This training objective aims to predict the most recent action for each user. Thus only one target should be taken from each user sequence.

We will take BERT4RecModel as our base class and just change one single detail in data preparation: let's put "MASK" token replacing the last position of each user sequence. Everything else will work out of the box.

For computational efficiency we will return `y` and `yw` (and `negatives`) in the shape of `(batch_size, 1)` instead of `(batch_size, session_max_len)`.
To process this reshaped batch correctly during training we will also rewrite training step in lightning module.

We could have filled `y` and `yw` with zeros except for the last target item. This way trainig step should have been left unchanged.
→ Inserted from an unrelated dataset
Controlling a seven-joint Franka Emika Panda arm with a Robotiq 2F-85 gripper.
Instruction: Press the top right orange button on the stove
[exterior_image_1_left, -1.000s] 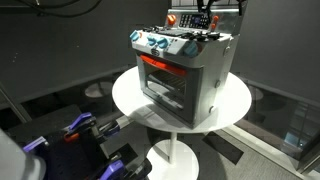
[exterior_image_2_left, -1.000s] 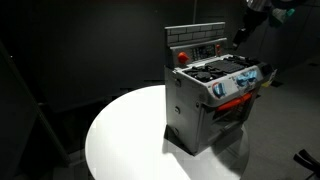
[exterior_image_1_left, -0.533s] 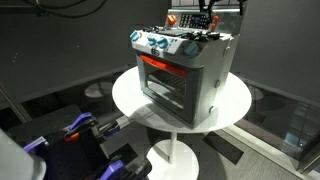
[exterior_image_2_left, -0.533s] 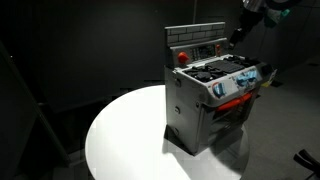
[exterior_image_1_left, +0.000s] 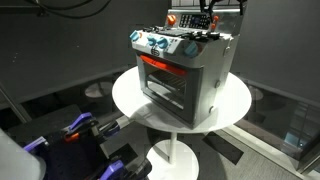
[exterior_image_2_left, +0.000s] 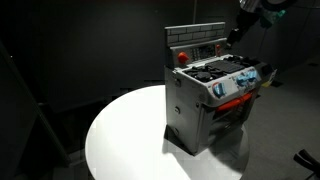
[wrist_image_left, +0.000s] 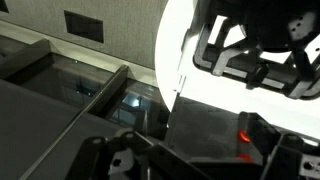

But it's less efficient.

### Custom data preparator and lightning module

In [6]:
class NextActionDataPreparator(BERT4RecDataPreparator):
    
    def _collate_fn_train(
        self,
        batch: tp.List[tp.Tuple[tp.List[int], tp.List[float]]],
    ) -> tp.Dict[str, torch.Tensor]:
        """
        Truncate each session from right to keep `session_max_len` items.
        Do left padding until `session_max_len` is reached.
        Split to `x`, `y`, and `yw`.
        """
        batch_size = len(batch)
        x = np.zeros((batch_size, self.session_max_len))
        y = np.zeros((batch_size, 1))
        yw = np.zeros((batch_size, 1))
        for i, (ses, ses_weights) in enumerate(batch):
            session = ses.copy()
            session[-1] = self.extra_token_ids[MASKING_VALUE]  # Replace last token with "MASK"
            x[i, -len(ses) :] = session
            y[i] = ses[-1]
            yw[i] = ses_weights[-1]

        batch_dict = {"x": torch.LongTensor(x), "y": torch.LongTensor(y), "yw": torch.FloatTensor(yw)}
        if self.n_negatives is not None:
            negatives = torch.randint(
                low=self.n_item_extra_tokens,
                high=self.item_id_map.size,
                size=(batch_size, 1, self.n_negatives),
            )
            batch_dict["negatives"] = negatives
        return batch_dict


class NextActionLightningModule(TransformerLightningModule):

    def training_step(self, batch: tp.Dict[str, torch.Tensor], batch_idx: int) -> torch.Tensor:
        """Training step."""
        x, y, w = batch["x"], batch["y"], batch["yw"]
        if self.loss == "softmax":
            logits = self._get_full_catalog_logits(x)[:, -1: :]  # take only token last hidden state
            loss = self._calc_softmax_loss(logits, y, w)
        elif self.loss == "BCE":
            negatives = batch["negatives"]
            logits = self._get_pos_neg_logits(x, y, negatives)[:, -1: :]  # take only last token hidden state
            loss = self._calc_bce_loss(logits, y, w)
        elif self.loss == "gBCE":
            negatives = batch["negatives"]
            logits = self._get_pos_neg_logits(x, y, negatives)[:, -1: :]  # take only last token hidden state
            loss = self._calc_gbce_loss(logits, y, w, negatives)
        else:
            loss = self._calc_custom_loss(batch, batch_idx)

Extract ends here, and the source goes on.